Imagine living in a world where you had no freedom of what you posted online- a world where you were completely censored off. Sounds absurd, right? With the overturning of net neutrality in discussion right now, a world of corporate censorship does not sound so far away. However, in some countries, online censorship can go as far as to have you arrested for posting on Facebook. Now, does that sound too absurd? Well, it’s not for Arabic governments who were doing exactly that to their citizens.

Last week, we focused on Kony 2012, a movement that took the internet by a storm with a Youtube video that attracted millions. Certainly, it was largely influenced by social media and quite possibly would not have reached the audience it had if it wasn’t for its following on the internet. This week, however, I’ll be diving into a movement that used social media as a tool to educate and influence a larger, international audience- Arab Spring.

The Arab Spring uprisings used social media as a means to cover critical events such as protests and a platform to provide their commentary on such events. Using the hashtags #egypt, #libya and #Jan25, the movement was able to “mediate a wide range of practices of political participation among a diverse group of social media users” (Bruns et al).

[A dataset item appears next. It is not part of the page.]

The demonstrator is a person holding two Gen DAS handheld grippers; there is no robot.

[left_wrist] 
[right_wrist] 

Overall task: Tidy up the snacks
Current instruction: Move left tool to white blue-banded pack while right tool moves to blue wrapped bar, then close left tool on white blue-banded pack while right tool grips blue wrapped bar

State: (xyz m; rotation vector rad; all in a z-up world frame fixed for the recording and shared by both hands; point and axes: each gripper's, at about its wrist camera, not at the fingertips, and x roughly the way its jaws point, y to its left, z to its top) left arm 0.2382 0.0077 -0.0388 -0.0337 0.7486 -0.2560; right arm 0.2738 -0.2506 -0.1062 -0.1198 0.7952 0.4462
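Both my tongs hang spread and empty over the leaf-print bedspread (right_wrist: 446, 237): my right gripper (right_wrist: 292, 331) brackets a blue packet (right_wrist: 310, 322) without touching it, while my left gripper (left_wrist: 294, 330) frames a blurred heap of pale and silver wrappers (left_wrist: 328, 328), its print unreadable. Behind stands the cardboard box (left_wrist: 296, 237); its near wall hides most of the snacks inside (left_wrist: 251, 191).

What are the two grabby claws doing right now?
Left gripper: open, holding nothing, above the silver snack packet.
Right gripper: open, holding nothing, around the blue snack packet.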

Source: Arab Social Media Report

Facebook played the largest role in the movement. The government was not pleased and they went so far as to cause a full-scale attack against the social media platform in order to limit the information that was being released to the public. Blogging was also a method of educating the public and increasing coverage on the uprisings, which would not be featured in the traditional media. As a punishment, officials would torture and imprison bloggers. Social media was a critical tool at a time when users were censored for spreading the truth of their country’s status.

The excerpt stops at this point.